Many studies have shown that the CAMTA1 transcription factor plays a vital role in drought tolerance in plants. In Arabidopsis, the mechanism of CAMTA1 TF has been well established. CAMTA1, upon binding with the promoter of the cis-acting element, undergoes a conformational change and activates other stress-responsive genes under various abiotic stress (Pandey et al. 2013), but various roles of CAMTA1 are still to be explored. To explore the role of CAMTA1 gene in chickpea, a tolerant variety of P-362 has been used to analyze various stress-responsive parameters subjected to drought and salinity stress.
Under stress conditions, plants produce reactive oxygen species, which is very harmful to plant growth and induces oxidative stress by generating ROS such as superoxide radicals, hydroxyl radicals, hydrogen peroxide, and alkoxy radicals (Munne-Bosch and Penuelas 2003; Esfandiari et al. 2008). However, various biochemical parameters were also investigated for the expression of the CAMTA1 gene in chickpea under drought and salinity stress. The expression of SOD was found to be higher in all the transgenic plants as compared to treated control plants. The activity of APX is also enhanced in all the transgenic lines compared to treated control plants, as APX scavenges peroxides by converting ascorbic acid and helps in the elimination of toxic H2O2 from plants.
Catalase is also one of the crucial antioxidant enzymes involved in regulating the intracellular level of H2O2 (Prasad et al. 1995). It converts H2O2 into H2O with the regeneration of NADP+, hence plays an important role in stress conditions (Jimenez et al. 1998). In this study, catalase activity was found to be increased in all the transgenic lines compared to treated control plants.
The increased level of ROS causes oxidative stress to biomolecules such as nucleic acid, lipids, and proteins (Mittler 2002). Among ROS, hydrogen peroxide is a toxic compound and is highly injurious to plants resulting in lipid peroxidation and membrane injury (Sairam et al. 1998; Baisak et al. 1994; Menconi et al. 1995). Hence, the activity of H2O2 was found to be lowered in all the transgenic lines compared to treated control plants that provide tolerance against stress conditions.

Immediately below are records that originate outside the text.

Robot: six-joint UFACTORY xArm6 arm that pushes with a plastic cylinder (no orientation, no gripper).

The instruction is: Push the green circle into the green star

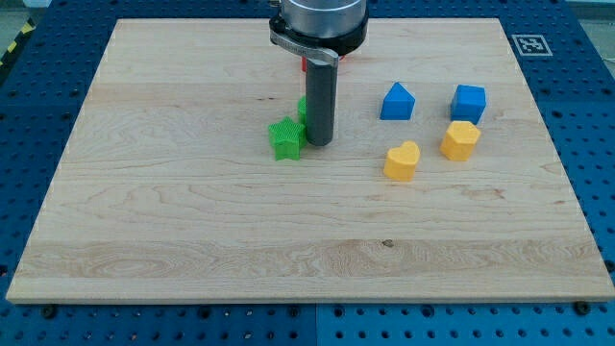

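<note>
On a blue pegboard bench lies a wooden board (pixel 192 231). From the view's top, a dark rod descends; my tip (pixel 319 143), bare and holding nothing, sits just right of the green star (pixel 285 138). Behind the rod, a sliver of green circle (pixel 302 107) shows, near the star. Rightward stand two blue blocks (pixel 397 102) (pixel 469 103) and two yellow blocks (pixel 402 161) (pixel 460 140).

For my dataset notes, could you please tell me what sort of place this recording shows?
Most likely a robotics lab bench: a wooden board lies on a blue perforated table, a printed marker tag sits at its corner, and my tip stands beside a green star among small coloured blocks.
</note>
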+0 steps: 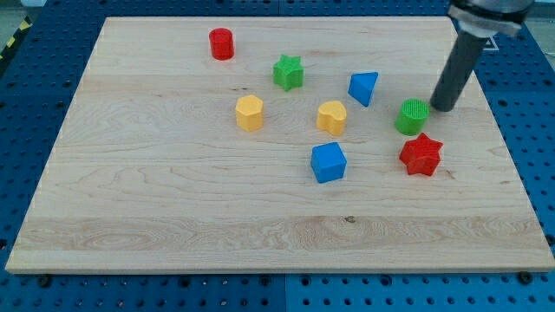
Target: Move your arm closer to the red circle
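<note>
So, here is the board from the near edge to the far edge.

Blue cube [329, 162]: it sits nearest the view's bottom, close to the middle of the wooden board [173, 234].

Red star [421, 154]: it lies to the view's right of the blue cube, just below the green round block.

Green round block [413, 116]: it is just beside my tip, on the tip's left in the view.

My tip [442, 108]: it stands on the board at the view's right, near the green round block. I cannot tell if they touch.

Yellow blocks: one [249, 113] is left of the middle, and one shaped like a heart [331, 116] is in the middle.

Blue wedge [364, 87] and green star [289, 72]: they lie farther back, between my tip and the goal.

Red circle [222, 43]: the block I must go to. It is near the view's top left, well apart from my tip.

Good way to go: I think sliding along the view's top, behind the blue wedge and green star, is best. Stop just short of the red circle so it is not bumped.

Pincer: there is none, only a dark rod, so nothing opens or shuts.

Hard to see: the top of the arm is cut off by the view's top edge.
</note>
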Controlling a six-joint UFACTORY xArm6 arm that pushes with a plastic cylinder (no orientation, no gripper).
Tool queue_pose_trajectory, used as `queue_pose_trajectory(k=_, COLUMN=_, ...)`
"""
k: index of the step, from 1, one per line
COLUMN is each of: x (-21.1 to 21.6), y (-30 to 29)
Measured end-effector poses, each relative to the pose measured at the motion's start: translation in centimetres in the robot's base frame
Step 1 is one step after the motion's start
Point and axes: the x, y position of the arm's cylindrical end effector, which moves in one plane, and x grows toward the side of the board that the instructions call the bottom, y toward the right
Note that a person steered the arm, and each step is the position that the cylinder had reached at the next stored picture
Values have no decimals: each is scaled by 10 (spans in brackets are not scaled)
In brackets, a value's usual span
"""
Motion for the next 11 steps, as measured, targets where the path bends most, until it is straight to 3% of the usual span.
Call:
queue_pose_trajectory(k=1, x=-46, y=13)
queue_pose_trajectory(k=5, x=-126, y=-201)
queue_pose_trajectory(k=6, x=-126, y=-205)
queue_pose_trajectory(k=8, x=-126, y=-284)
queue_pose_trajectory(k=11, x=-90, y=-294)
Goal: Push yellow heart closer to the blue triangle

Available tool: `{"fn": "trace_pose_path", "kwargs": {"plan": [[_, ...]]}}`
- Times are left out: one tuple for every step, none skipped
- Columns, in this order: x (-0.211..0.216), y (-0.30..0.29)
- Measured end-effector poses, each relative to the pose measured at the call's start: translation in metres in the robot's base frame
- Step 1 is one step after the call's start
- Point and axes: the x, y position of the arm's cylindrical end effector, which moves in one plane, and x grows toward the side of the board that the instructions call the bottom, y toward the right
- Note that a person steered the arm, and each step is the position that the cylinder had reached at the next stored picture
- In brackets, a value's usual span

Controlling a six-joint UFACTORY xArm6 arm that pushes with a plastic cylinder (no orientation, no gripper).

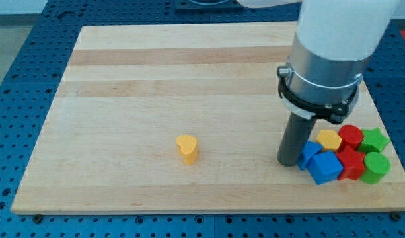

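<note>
Near the view's bottom right, our rod comes down from the big white-and-grey arm body (331,59), and my tip (289,162) sits on the wooden board (123,86), just at the left edge of a tight cluster of blocks. We carry no gripper, so nothing is spread or pinched; the rod just stands upright on the wood.

Yellow heart (187,148) is alone, near the board's bottom edge, a bit left of centre and well apart from the tip and from the cluster. Nothing lies btw it and the rod.

Blue triangle (308,154) is right beside the tip on its right; the rod partly hides it, so contact is prob. there but we can't say for sure. Just below-right of it sits a blue cube (326,167), touching it.

Rest of the cluster, all packed close:
- yellow-orange block (330,139), looks hexagonal, above the blue cube
- red cylinder (351,136) to its right
- second red block (351,163) below that, shape unclear
- green star (374,140) at the far right, top
- green cylinder (376,166) at the far right, bottom, near the board's edge

Board rests on a blue perforated table (17,99).
</note>
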Motion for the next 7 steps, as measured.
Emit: {"fn": "trace_pose_path", "kwargs": {"plan": [[0.001,-0.003],[0.001,-0.049],[0.007,-0.084],[0.014,-0.086],[0.045,-0.105],[0.023,-0.128],[-0.009,-0.147]]}}
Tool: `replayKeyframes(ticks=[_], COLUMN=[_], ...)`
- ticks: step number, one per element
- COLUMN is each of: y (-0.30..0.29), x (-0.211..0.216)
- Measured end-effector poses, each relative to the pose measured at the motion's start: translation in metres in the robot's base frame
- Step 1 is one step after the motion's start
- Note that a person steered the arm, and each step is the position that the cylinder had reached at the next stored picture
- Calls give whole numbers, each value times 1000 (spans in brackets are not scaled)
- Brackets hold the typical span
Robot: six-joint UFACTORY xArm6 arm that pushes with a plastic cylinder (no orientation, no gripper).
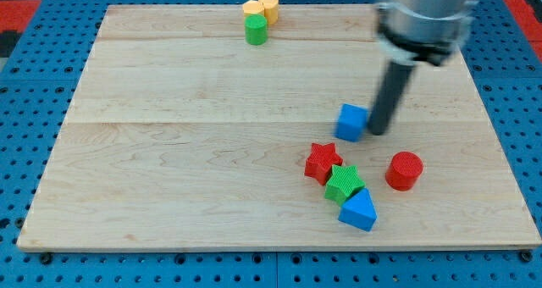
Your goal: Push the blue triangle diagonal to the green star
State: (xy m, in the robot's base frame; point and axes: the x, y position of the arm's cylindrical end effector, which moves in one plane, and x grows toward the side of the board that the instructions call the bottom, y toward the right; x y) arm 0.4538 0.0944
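My tip (376,132) touches blue cube (351,123) — right side.

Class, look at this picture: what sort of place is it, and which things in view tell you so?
Probably a robotics lab bench. A wooden board lies on a blue perforated base, small coloured blocks such as the blue triangle and green star sit on it, and my tip stands beside a blue cube.

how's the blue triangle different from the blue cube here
The blue triangle is a wedge at the view's bottom, touching the green star; the blue cube is boxy, higher up, standing apart from other blocks. My tip is right beside the cube, far from the triangle. Both share one blue.
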Motion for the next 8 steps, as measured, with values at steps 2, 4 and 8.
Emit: replayKeyframes(ticks=[2, 4, 8], y=[-18, 160, -22], x=[-7, 36, 131])
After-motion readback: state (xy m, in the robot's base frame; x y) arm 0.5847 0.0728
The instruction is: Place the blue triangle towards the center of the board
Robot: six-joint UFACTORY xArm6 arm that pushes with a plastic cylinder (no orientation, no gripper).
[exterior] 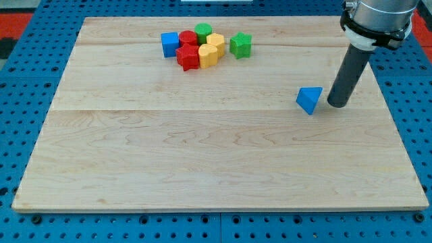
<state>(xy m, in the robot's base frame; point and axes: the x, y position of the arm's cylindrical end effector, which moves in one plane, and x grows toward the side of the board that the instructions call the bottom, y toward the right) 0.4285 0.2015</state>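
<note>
The blue triangle (pixel 309 99) lies on the wooden board (pixel 216 155) at the view's right, a little above mid height. My tip (pixel 337 104) rests on the board just to the right of the blue triangle, with a narrow gap between them. The dark rod rises from the tip toward the view's top right.
A tight cluster sits at the view's top centre: a blue cube (pixel 169 44), a red cylinder (pixel 187 38), a red star-like block (pixel 188 57), a green cylinder (pixel 203 31), two yellow blocks (pixel 211 50) and a green star-like block (pixel 240 44).
</note>
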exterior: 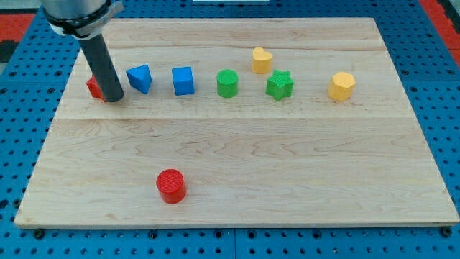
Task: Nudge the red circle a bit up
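Observation:
The red circle (171,185) is a short red cylinder lying near the view's bottom, left of the middle of the wooden board (237,151). My tip (113,97) is far from it, at the view's upper left. The tip rests against a red block (93,87) that the rod mostly hides, so its shape cannot be made out. The red circle stands alone, with no other block near it.
A row of blocks runs across the view's top: a blue triangle (140,78), a blue cube (183,80), a green cylinder (227,83), a yellow heart (261,60), a green star (279,85) and a yellow hexagon (342,85).

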Available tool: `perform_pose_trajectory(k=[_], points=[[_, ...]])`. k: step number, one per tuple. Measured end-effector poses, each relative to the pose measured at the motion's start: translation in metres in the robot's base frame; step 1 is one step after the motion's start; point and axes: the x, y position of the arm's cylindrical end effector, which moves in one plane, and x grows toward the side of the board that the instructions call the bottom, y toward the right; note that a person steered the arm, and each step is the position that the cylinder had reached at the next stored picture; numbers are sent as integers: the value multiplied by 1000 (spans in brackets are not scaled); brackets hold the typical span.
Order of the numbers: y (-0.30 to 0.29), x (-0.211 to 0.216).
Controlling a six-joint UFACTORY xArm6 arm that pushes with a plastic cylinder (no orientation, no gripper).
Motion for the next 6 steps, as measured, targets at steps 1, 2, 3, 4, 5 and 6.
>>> perform_pose_trajectory(k=[1, 2, 3, 4, 5, 6], points=[[-10, -6], [-8, -16], [37, 44], [63, 158], [95, 219], [139, 207]])
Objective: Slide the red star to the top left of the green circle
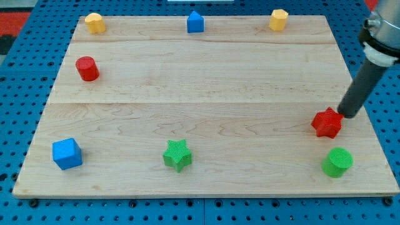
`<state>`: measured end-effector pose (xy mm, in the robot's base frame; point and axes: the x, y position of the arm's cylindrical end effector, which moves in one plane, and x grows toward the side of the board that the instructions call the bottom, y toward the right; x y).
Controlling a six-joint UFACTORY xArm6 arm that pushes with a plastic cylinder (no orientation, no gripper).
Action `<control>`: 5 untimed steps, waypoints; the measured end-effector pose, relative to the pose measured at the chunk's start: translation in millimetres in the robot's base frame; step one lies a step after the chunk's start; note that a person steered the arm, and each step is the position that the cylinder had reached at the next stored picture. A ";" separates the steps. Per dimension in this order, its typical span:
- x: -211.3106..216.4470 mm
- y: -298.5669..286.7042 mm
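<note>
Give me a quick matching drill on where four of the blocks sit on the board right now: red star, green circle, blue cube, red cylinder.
Blocks:
1. red star
2. green circle
3. blue cube
4. red cylinder

Places:
A. bottom-left corner of the board
B. bottom-right corner of the board
C. left side, upper half
D. right side, just below and left of my tip

Pairs: 1-D, 2-B, 3-A, 4-C. The red star already lies just above and slightly left of the green circle, with my tip at its upper right edge.
</note>
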<state>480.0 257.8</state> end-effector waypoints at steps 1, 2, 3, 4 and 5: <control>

Glutathione S-transferase (GST) is known to express at different stages of plant development. It conjugates GSH to an array of electrophilic compounds of exogenous and endogenous origins (Cummins et al. 2011). GST activity was enhanced in all the transgenic lines compared to treated control plants that provide tolerance against stress.
The activity of monodehydroascorbate reductase (MDHAR) was also enhanced in all the transgenic lines compared to treated control plants. One of the main cellular components that is damaged by ROS are lipids (peroxidation of unsaturated fatty acid). TBARS is widely used as an oxidative marker, that is formed when there is an increase in lipid peroxidation and causes cellular damage and toxicity. The expression of TBARS was found to be lower in all the transgenic lines as compared to treated control plants. The results showed that the lower value of TBARS causes less toxicity against stress conditions.
The physiological parameters were also investigated of the CAMTA1 gene both in the drought and salinity stress. Drought stress is one of the most important limiting factors which limits plant growth and productivity. It affects both elongation and expansion (Anjum et al. 2003a; Bhatt and Srinivasa Rao 2005; Kusaka et al. 2005; Shao et al. 2008). It also affects plant water relations, due to which there is a decrease in carbon assimilation and results in an imbalance between electron excitation, hence results in the production of ROS (Abid et al. 2018). Due to the closing of stomata under drought stress, there is a decrease in the CO2 fixation and reduces transpiration rate. In our study, the net photosynthesis (PN) showed enhanced expression of the CAMTA1 gene in all the transgenic events (T-1 to T-6) as compared to a slight decrease in wild-type plants during drought and salinity stress. Transpiration rate and stomatal conductance are also enhanced in all the transgenic events as compared to wild-type plants in drought and salinity stress. Photochemical quenching (qP) was higher in all the transgenic events as compared to wild-type plants and a slight decrease in treated control plants in drought and salinity stress. The non-photochemical quenching (qN) has a protective role in oxidative stress. The expression of the CAMTA1 gene in non-photochemical quenching was slightly higher in transgenic events as compared to treated control in drought and salinity stress. Due to the over-excitation of photosystem II, the electron transport rate increases, which leads to heat consumption, and hence there is a decrease in photosynthetic rate. The expression of ETR in the transgenic plants was higher as compared to treated control plants, while a slight decrease in untreated control plants.
We hypothesize that CAMTA1 acts as a positive regulator under drought and salinity stress based on our investigations. The parameters mentioned above showed enhanced expression in the transgenic events as compared to wild-type plants. Under drought and salt stress, the CAMTA1 gene plays a protective role which provides plants to withstand tolerance under stress conditions.